- [ASSIGNMENT]: Reproduce exactly, and only, the lines below from the one containing "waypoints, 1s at" through the one containing "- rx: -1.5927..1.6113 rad".

- [DATA IN THIS EXERCISE]:
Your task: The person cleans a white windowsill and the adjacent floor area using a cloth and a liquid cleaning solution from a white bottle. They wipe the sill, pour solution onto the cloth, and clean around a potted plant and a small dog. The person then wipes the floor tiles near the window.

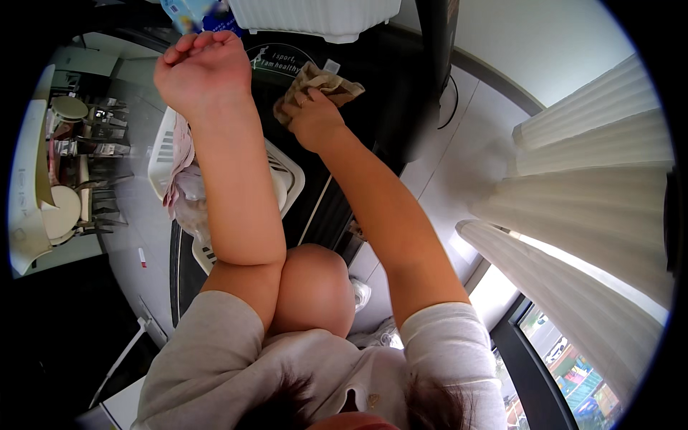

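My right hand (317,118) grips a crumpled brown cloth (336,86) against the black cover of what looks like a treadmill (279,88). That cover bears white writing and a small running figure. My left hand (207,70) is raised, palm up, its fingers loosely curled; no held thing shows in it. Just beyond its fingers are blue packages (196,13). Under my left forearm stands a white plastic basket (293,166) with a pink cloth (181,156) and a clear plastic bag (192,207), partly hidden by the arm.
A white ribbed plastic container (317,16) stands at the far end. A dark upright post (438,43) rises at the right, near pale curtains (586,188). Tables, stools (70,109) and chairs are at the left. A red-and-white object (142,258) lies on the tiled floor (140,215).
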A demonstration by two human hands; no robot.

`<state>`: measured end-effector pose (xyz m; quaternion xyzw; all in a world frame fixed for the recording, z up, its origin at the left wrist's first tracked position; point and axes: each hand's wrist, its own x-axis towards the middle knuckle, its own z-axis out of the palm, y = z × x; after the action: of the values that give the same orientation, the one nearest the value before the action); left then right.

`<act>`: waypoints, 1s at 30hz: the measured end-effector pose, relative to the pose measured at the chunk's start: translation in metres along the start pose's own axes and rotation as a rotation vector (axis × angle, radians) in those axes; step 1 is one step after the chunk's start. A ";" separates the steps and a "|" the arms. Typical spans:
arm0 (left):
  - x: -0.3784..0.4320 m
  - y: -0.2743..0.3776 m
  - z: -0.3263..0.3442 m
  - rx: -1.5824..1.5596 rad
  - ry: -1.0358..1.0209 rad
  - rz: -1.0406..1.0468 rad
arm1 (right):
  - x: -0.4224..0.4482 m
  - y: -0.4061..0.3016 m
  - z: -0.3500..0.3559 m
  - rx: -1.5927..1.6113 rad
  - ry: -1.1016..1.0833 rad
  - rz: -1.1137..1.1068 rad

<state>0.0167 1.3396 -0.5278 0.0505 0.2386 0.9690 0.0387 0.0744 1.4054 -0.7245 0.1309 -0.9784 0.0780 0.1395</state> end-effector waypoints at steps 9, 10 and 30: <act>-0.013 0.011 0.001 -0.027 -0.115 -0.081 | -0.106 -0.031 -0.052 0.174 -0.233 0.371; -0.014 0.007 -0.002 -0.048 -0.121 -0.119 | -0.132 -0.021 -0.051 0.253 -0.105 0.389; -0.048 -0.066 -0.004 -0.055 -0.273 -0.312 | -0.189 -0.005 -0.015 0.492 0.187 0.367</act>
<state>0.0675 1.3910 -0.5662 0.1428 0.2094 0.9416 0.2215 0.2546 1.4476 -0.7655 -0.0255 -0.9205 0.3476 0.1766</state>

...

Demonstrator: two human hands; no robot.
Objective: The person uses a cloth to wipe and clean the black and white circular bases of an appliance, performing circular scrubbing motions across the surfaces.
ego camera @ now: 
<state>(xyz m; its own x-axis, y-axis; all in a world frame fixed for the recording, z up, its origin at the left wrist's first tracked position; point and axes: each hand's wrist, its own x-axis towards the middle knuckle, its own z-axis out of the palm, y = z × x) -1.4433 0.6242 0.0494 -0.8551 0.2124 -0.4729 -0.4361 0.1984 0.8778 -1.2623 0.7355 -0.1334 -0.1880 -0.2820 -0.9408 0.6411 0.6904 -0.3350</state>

- [WRITTEN SOLUTION]:
`<act>`: waypoints, 1s at 30hz: the measured end-effector pose, relative to the pose measured at the chunk's start: translation in metres along the start pose's own axes and rotation as a rotation vector (axis × angle, radians) in those axes; step 1 is one step after the chunk's start. A ";" separates the steps and a "|" the arms. Typical spans:
arm0 (left):
  - x: -0.3784..0.4320 m
  - y: -0.2743..0.3776 m
  - z: -0.3263..0.3442 m
  - rx: -1.5824..1.5596 rad
  - ry: -1.0358..1.0209 rad
  - rz: -1.0406..1.0468 rad
arm1 (right):
  - x: -0.4224..0.4482 m
  - y: -0.4061..0.3016 m
  - z: -0.3500..0.3559 m
  - rx: -1.5927..1.6113 rad

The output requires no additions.